- _Requirement_
Print the listing below exactly, leaving nothing out.

--- START ---

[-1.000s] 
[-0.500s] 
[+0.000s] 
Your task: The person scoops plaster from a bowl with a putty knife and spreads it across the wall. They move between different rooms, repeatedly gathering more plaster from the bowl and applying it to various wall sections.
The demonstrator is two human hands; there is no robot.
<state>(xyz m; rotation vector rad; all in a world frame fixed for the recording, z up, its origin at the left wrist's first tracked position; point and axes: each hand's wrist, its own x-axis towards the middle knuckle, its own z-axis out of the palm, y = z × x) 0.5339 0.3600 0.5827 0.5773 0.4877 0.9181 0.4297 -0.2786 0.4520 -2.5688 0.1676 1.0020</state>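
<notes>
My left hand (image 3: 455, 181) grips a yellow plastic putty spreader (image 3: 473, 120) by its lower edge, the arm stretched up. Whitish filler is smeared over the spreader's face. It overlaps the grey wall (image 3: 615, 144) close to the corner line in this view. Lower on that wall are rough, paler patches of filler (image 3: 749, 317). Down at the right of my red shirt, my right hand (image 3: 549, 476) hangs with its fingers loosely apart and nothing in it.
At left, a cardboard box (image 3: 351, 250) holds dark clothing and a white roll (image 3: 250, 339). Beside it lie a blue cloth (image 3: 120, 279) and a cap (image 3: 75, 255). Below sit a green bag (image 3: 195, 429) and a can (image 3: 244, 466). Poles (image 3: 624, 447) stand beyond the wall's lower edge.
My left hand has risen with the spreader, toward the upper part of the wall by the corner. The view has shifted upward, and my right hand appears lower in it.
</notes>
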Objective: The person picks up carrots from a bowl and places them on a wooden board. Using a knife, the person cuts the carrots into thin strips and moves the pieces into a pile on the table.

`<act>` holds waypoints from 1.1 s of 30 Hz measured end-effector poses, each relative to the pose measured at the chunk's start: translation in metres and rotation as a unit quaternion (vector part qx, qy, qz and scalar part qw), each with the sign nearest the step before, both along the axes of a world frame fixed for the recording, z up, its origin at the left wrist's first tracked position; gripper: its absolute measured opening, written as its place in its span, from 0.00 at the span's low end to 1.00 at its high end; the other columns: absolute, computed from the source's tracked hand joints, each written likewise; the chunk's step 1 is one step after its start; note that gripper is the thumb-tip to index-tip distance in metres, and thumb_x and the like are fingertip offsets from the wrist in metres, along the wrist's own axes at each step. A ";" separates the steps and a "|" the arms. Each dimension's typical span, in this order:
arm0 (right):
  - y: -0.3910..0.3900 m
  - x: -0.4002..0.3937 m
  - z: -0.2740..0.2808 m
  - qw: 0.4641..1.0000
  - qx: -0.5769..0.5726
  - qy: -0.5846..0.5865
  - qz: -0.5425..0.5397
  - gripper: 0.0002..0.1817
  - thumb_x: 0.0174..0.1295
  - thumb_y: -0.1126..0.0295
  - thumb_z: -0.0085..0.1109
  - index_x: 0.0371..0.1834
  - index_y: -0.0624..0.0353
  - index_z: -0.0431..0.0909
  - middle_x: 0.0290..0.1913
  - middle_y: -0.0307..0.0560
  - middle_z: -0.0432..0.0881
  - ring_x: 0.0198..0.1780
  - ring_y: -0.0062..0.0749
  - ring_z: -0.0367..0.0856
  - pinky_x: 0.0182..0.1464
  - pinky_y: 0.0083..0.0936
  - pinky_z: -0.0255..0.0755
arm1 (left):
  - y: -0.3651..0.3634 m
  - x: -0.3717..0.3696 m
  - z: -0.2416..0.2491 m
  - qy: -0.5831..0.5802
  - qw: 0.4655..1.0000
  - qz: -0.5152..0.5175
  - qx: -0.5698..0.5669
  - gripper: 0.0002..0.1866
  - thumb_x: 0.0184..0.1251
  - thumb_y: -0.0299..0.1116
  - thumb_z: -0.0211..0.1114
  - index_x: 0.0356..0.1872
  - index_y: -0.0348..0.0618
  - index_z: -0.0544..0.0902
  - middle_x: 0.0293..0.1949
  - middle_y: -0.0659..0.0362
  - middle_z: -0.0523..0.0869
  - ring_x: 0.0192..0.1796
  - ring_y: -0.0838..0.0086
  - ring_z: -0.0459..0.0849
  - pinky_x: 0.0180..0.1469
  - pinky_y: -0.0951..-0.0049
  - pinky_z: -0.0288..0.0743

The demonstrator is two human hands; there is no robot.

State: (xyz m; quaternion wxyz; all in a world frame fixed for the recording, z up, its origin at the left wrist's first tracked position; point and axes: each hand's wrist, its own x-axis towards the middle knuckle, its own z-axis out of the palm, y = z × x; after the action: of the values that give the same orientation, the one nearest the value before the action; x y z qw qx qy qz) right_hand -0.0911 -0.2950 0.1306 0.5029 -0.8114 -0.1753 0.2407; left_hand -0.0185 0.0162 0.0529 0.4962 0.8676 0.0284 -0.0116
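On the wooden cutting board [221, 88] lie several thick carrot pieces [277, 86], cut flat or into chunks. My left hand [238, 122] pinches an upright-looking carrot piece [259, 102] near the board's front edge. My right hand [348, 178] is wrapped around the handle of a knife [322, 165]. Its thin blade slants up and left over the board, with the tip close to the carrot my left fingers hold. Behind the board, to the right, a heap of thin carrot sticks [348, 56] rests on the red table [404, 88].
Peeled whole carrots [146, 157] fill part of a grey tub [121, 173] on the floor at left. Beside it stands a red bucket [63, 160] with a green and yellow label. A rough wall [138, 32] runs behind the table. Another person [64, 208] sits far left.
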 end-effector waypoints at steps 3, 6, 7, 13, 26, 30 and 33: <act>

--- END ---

- _Answer box_
[-1.000s] 
[-0.500s] 
[+0.000s] 
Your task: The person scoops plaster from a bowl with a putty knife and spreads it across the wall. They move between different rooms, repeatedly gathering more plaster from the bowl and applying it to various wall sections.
The demonstrator is two human hands; there is no robot.
<state>(xyz m; rotation vector rad; all in a world frame fixed for the recording, z up, its origin at the left wrist's first tracked position; point and axes: each hand's wrist, its own x-axis towards the middle knuckle, its own z-axis out of the palm, y = z × x) 0.5339 0.3600 0.5827 0.5773 0.4877 0.9181 0.4297 -0.2786 0.4520 -2.5688 0.1676 1.0020</state>
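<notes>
My left hand (image 3: 455, 181) grips a yellow plastic putty spreader (image 3: 473, 120) by its lower edge, the arm stretched up. Whitish filler is smeared over the spreader's face. It overlaps the grey wall (image 3: 615, 144) close to the corner line in this view. Lower on that wall are rough, paler patches of filler (image 3: 749, 317). Down at the right of my red shirt, my right hand (image 3: 549, 476) hangs with its fingers loosely apart and nothing in it.
At left, a cardboard box (image 3: 351, 250) holds dark clothing and a white roll (image 3: 250, 339). Beside it lie a blue cloth (image 3: 120, 279) and a cap (image 3: 75, 255). Below sit a green bag (image 3: 195, 429) and a can (image 3: 244, 466). Poles (image 3: 624, 447) stand beyond the wall's lower edge.
My left hand has risen with the spreader, toward the upper part of the wall by the corner. The view has shifted upward, and my right hand appears lower in it.
</notes>
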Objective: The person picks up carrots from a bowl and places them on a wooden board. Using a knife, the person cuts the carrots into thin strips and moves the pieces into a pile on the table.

`<act>` holds waypoints from 1.1 s of 30 Hz measured end-effector poses, each relative to the pose measured at the chunk's start: translation in metres and rotation as a unit quaternion (vector part qx, qy, qz and scalar part qw), each with the sign nearest the step before, both along the axes of a world frame fixed for the recording, z up, its origin at the left wrist's first tracked position; gripper: its absolute measured opening, written as its place in its span, from 0.00 at the span's low end to 1.00 at its high end; the other columns: absolute, computed from the source's tracked hand joints, each written likewise; the chunk's step 1 is one step after its start; note that gripper is the thumb-tip to index-tip distance in metres, and thumb_x and the like are fingertip offsets from the wrist in metres, along the wrist's own axes at each step. A ";" separates the steps and a "|" the arms. Each dimension's typical span, in this order:
arm0 (right):
  - y: -0.3910..0.3900 m
  - x: -0.4002..0.3937 m
  - z: -0.2740..0.2808 m
  - qw: 0.4641..1.0000
  - qx: -0.5769..0.5726
  - qy: -0.5846..0.5865
  - qz: -0.5425..0.5397
  - gripper: 0.0002..0.1817
  - thumb_x: 0.0174..0.1295
  - thumb_y: -0.1126..0.0295
  - thumb_z: -0.0085..0.1109
  - index_x: 0.0371..0.1834
  - index_y: -0.0624..0.0353
  - index_z: -0.0431..0.0909
  - middle_x: 0.0290..0.1913
  - middle_y: -0.0307..0.0560
  - middle_z: -0.0432..0.0881
  - ring_x: 0.0198..0.1780
  - ring_y: -0.0062..0.0749
  - ring_z: -0.0367..0.0856
  - pinky_x: 0.0182..0.1464
  - pinky_y: 0.0083..0.0936
  - pinky_z: -0.0255..0.0755
arm1 (left):
  - y: -0.3651..0.3634 m
  - x: -0.3717..0.3696 m
  - z: -0.2416..0.2491 m
  - qy: -0.5831..0.5802
  - qw: 0.4655..1.0000
  - qz: -0.5152..0.5175
  - qx: -0.5698..0.5669
  - gripper: 0.0002..0.1866
  - thumb_x: 0.0184..0.1251
  - thumb_y: -0.0299..0.1116
  - thumb_z: -0.0211..0.1114
  - index_x: 0.0356..0.1872
  - index_y: -0.0348..0.0618
  - index_z: -0.0544..0.0902
  - middle_x: 0.0293..0.1949
  - middle_y: -0.0659..0.0362
  - middle_z: -0.0523..0.0869
  - ring_x: 0.0192..0.1796
  - ring_y: -0.0838..0.0086
  - ring_z: -0.0459..0.0849
  - pinky_x: 0.0180..0.1469
  - pinky_y: -0.0951..-0.0049
  - pinky_z: -0.0288..0.0743

The demonstrator is two human hands; there is no robot.

State: (xyz m; quaternion wxyz; all in a world frame fixed for the recording, z up, its origin at the left wrist's first tracked position; point and axes: each hand's wrist, its own x-axis towards the middle knuckle, its own z-axis out of the palm, y = z × x; after the action: of the values that give the same orientation, the one nearest the value before the action; x y z qw qx qy qz) right_hand -0.0911 -0.2950 0.1306 0.5029 -0.8114 -0.1753 0.2407; left_hand -0.0185 0.0162 0.0529 0.4962 0.8676 0.0284 -0.0116
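On the wooden cutting board [221, 88] lie several thick carrot pieces [277, 86], cut flat or into chunks. My left hand [238, 122] pinches an upright-looking carrot piece [259, 102] near the board's front edge. My right hand [348, 178] is wrapped around the handle of a knife [322, 165]. Its thin blade slants up and left over the board, with the tip close to the carrot my left fingers hold. Behind the board, to the right, a heap of thin carrot sticks [348, 56] rests on the red table [404, 88].
Peeled whole carrots [146, 157] fill part of a grey tub [121, 173] on the floor at left. Beside it stands a red bucket [63, 160] with a green and yellow label. A rough wall [138, 32] runs behind the table. Another person [64, 208] sits far left.
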 end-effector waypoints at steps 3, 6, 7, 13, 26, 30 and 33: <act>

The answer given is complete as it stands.